Betsy, too, was boiling with rage. Gerard left the room, but she made no reply and restrained herself.
“Nily, dear,” said Otto, “I bear Vincent no ill-will, although I don’t feel much sympathy with him, but still I shall be glad too when he is gone.”
“Indeed—you too, eh?” she hissed.
“May I finish?” he resumed, clasping her icy hand in his. “Yes, I shall be glad when he goes, at least if his presence in the house is able to excite you like this. You are quite beside yourself. You don’t know what you are saying, Nily; at least not with what force you are speaking.”

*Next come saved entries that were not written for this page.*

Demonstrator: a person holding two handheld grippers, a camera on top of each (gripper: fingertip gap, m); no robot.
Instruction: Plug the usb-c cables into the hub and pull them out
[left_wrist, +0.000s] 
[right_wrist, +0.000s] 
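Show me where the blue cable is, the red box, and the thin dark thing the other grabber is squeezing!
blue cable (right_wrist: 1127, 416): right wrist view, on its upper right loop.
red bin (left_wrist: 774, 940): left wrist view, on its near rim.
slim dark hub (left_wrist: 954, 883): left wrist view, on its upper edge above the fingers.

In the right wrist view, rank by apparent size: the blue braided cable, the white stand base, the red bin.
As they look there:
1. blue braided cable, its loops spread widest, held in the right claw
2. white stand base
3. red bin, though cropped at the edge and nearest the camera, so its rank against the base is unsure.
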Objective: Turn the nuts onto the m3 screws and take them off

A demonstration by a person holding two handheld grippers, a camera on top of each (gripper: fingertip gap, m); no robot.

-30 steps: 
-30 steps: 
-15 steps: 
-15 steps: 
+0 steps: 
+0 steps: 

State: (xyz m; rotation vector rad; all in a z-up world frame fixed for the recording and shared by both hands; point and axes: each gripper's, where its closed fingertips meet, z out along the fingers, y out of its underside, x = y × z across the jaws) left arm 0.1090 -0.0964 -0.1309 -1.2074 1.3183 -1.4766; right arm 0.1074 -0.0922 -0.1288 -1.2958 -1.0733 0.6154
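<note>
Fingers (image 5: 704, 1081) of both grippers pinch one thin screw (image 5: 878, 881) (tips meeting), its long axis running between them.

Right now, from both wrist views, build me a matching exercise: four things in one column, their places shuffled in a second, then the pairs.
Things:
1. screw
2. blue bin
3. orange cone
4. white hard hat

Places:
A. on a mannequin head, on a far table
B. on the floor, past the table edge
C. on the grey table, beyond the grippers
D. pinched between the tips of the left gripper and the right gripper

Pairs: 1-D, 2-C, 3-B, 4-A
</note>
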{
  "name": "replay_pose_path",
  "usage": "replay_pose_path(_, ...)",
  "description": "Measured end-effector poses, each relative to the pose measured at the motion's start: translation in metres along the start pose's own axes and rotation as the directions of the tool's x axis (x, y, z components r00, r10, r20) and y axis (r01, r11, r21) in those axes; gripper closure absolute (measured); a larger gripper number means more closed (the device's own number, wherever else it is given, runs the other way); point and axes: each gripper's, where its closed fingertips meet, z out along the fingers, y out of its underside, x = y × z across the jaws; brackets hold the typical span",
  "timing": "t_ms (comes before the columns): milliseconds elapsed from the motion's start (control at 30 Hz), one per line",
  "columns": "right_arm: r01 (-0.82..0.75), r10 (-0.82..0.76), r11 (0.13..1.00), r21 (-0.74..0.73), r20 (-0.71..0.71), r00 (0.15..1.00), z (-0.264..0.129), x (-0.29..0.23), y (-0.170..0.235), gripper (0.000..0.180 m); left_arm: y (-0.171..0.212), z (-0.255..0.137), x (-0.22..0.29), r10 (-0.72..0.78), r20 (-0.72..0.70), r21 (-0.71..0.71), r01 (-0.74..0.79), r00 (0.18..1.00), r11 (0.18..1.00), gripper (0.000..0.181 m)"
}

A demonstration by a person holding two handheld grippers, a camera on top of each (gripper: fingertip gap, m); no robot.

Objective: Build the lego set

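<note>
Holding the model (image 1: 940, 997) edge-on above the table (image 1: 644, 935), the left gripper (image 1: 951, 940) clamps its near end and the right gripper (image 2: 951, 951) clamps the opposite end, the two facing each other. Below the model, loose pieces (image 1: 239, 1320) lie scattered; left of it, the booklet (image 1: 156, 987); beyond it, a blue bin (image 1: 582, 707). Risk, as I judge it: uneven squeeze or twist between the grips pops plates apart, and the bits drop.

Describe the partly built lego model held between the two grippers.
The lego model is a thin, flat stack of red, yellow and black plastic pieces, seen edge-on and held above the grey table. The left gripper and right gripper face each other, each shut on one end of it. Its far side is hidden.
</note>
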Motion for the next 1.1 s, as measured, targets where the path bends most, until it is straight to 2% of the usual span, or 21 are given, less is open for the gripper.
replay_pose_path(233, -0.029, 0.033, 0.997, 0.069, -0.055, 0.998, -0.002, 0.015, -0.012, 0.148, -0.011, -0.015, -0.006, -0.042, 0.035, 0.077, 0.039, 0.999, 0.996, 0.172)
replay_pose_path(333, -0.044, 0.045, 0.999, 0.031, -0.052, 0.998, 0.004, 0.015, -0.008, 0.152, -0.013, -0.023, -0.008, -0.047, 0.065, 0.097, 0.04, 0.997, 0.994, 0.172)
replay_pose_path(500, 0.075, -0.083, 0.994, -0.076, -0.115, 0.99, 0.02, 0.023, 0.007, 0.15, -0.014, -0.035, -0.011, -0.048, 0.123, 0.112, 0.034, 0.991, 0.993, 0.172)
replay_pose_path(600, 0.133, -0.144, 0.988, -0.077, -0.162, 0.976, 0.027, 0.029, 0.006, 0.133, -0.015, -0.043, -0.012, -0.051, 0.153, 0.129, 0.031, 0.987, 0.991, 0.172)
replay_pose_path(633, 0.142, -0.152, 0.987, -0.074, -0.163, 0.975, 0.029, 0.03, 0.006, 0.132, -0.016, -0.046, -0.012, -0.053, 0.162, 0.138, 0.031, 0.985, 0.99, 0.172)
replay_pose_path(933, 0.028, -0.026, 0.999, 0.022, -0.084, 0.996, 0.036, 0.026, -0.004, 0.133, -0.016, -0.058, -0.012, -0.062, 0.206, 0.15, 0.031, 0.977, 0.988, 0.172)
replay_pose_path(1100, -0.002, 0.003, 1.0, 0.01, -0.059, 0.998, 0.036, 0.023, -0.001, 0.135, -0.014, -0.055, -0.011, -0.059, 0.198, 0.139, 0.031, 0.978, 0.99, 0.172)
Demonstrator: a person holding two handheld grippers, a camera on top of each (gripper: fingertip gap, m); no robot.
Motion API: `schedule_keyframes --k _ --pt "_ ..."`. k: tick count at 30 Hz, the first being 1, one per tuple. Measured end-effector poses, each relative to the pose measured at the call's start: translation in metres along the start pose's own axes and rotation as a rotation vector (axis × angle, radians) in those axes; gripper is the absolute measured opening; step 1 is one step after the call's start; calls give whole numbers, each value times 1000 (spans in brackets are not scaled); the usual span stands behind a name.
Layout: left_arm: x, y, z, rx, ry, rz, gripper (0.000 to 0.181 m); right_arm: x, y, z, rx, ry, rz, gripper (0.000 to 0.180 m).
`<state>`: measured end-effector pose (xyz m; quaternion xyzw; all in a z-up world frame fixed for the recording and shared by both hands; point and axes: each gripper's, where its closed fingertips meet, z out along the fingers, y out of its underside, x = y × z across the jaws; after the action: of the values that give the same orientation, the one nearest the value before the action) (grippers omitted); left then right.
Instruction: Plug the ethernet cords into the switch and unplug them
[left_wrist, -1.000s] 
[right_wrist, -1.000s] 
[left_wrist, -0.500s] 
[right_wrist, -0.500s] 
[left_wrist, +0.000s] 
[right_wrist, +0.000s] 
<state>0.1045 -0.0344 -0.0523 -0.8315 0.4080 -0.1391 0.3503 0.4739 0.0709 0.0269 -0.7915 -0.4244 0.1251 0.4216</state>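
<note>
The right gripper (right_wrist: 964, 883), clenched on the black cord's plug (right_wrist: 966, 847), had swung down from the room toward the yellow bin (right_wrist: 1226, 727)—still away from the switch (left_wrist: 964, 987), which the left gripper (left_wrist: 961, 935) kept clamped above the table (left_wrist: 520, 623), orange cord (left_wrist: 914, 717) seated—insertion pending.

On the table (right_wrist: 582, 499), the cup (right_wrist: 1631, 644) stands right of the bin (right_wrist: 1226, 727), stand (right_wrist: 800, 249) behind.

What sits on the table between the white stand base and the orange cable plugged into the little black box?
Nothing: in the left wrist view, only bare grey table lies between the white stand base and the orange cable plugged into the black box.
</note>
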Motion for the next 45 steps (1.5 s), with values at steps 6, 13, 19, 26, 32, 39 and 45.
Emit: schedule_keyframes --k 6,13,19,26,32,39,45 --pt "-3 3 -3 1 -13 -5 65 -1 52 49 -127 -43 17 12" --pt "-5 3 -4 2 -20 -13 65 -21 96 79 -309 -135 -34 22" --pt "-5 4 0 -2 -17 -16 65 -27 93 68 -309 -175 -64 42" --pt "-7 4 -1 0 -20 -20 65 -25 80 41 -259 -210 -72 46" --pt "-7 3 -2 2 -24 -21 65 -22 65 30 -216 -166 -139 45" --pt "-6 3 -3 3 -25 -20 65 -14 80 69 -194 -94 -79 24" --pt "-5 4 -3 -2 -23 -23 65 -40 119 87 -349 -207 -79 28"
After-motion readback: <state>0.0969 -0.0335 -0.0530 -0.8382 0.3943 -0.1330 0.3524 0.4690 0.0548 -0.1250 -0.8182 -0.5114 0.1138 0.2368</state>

His quiet words drove her frantic.
“And you—you—with your eternal calmness, your eternal phlegmatic calmness!” she burst, nearly shrieking, as she rose from the table and flung down her serviette. “It drives me mad—that [[217]]calmness! Great heavens, it drives me mad! Betsy crushes me with her egoism, and you with your calmness—with your calmness, yes, your calmness! I—I—I can’t bear it any longer—it suffocates me!”
“Eline!” cried Otto.
He rose and grasped her wrists, and looked her straight in the eyes. She expected something very terrible, that he would fling her down, strike her. But while he continued to hold her hands he only shook his head slowly, and his voice sounded full of sorrow, as he simply said—
“Eline!—for shame!”
“Great God! I—I am going mad!” she screamed in a fit of sobbing, and she tore herself away from his grasp, and rushed out of the room, as she went, dragging some glasses from the table, which fell with a tinkling noise in shatters on the ground.